▶ [SOURCE MATERIAL]
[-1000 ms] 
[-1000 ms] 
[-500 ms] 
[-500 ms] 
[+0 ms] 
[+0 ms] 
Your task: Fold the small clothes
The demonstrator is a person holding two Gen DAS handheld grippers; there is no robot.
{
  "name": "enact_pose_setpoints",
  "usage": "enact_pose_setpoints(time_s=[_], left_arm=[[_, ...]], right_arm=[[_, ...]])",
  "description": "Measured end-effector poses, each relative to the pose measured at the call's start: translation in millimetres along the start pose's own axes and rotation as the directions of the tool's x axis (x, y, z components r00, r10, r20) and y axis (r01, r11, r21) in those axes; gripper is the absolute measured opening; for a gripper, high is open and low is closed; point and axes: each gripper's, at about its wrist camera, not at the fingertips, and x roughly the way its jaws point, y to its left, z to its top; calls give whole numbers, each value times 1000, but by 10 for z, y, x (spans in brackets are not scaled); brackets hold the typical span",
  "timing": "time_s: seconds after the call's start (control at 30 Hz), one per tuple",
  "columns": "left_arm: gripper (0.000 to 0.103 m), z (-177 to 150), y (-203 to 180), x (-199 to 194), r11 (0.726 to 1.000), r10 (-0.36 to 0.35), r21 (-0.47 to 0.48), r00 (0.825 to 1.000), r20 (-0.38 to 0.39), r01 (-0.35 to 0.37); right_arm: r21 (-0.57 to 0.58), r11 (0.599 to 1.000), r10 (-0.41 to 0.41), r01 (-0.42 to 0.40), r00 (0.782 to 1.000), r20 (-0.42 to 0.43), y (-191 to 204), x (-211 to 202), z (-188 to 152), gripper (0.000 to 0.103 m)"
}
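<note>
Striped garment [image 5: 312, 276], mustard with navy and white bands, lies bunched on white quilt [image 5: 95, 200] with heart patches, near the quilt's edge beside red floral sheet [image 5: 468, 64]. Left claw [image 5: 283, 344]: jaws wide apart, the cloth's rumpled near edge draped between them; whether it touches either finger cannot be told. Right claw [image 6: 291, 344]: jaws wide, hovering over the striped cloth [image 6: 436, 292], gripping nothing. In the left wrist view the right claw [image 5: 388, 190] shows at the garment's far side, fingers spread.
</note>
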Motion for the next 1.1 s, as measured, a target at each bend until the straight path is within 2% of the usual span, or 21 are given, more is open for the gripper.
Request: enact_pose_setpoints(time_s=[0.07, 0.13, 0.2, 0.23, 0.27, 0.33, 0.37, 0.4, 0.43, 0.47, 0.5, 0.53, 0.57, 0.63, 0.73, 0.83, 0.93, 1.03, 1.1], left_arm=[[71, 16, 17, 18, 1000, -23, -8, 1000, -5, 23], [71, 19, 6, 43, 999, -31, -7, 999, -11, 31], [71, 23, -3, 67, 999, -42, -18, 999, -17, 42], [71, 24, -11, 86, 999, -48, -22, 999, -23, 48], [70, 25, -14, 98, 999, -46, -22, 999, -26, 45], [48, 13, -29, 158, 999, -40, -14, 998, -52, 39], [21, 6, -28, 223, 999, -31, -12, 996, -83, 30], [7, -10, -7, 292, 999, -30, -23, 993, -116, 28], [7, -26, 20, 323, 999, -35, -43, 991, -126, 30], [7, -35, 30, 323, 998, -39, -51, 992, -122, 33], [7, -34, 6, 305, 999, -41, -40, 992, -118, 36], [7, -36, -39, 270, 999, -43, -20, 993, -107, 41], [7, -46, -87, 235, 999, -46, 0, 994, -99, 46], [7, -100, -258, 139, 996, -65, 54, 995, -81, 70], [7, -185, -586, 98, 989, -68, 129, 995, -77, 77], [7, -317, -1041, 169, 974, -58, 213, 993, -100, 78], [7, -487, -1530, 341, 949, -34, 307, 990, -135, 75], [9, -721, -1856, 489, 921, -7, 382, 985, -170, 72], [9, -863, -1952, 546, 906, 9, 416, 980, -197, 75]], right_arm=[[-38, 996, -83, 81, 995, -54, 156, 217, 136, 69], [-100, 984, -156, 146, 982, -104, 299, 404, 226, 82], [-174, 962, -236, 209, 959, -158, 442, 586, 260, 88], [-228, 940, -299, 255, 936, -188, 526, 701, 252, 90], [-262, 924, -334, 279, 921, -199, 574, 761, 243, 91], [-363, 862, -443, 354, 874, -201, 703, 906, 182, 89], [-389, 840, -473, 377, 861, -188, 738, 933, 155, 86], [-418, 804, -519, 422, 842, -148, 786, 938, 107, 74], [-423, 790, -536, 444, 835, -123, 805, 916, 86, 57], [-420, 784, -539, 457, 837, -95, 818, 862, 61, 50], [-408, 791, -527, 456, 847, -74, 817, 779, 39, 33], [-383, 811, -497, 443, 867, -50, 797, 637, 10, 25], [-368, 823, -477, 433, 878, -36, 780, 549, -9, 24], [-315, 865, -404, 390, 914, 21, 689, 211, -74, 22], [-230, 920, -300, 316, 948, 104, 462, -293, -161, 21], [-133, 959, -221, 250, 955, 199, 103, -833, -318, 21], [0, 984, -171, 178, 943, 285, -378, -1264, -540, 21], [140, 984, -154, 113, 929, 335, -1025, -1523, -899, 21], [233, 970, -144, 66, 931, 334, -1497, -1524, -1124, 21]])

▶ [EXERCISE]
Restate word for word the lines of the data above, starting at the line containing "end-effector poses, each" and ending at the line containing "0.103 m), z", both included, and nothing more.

▶ [EXERCISE OUTPUT]
  "description": "Measured end-effector poses, each relative to the pose measured at the call's start: translation in millimetres along the start pose's own axes and rotation as the directions of the tool's x axis (x, y, z components r00, r10, r20) and y axis (r01, r11, r21) in those axes; gripper is the absolute measured opening; for a gripper, high is open and low is closed; point and axes: each gripper's, at about its wrist camera, not at the fingertips, and x roughly the way its jaws point, y to its left, z to its top; calls give whole numbers, each value times 1000, but by 10 for z, y, x (spans in brackets are not scaled); brackets hold the typical span",
  "timing": "time_s: seconds after the call's start (control at 30 Hz), one per tuple",
  "columns": "left_arm: gripper (0.000 to 0.103 m), z (-177 to 150), y (-203 to 180), x (-199 to 194), r11 (0.726 to 1.000), r10 (-0.36 to 0.35), r21 (-0.47 to 0.48), r00 (0.825 to 1.000), r20 (-0.38 to 0.39), r01 (-0.35 to 0.37); right_arm: r21 (-0.57 to 0.58), r11 (0.599 to 1.000), r10 (-0.41 to 0.41), r01 (-0.42 to 0.40), r00 (0.782 to 1.000), r20 (-0.42 to 0.43), y (-191 to 204), x (-211 to 202), z (-188 to 152), gripper (0.000 to 0.103 m)"

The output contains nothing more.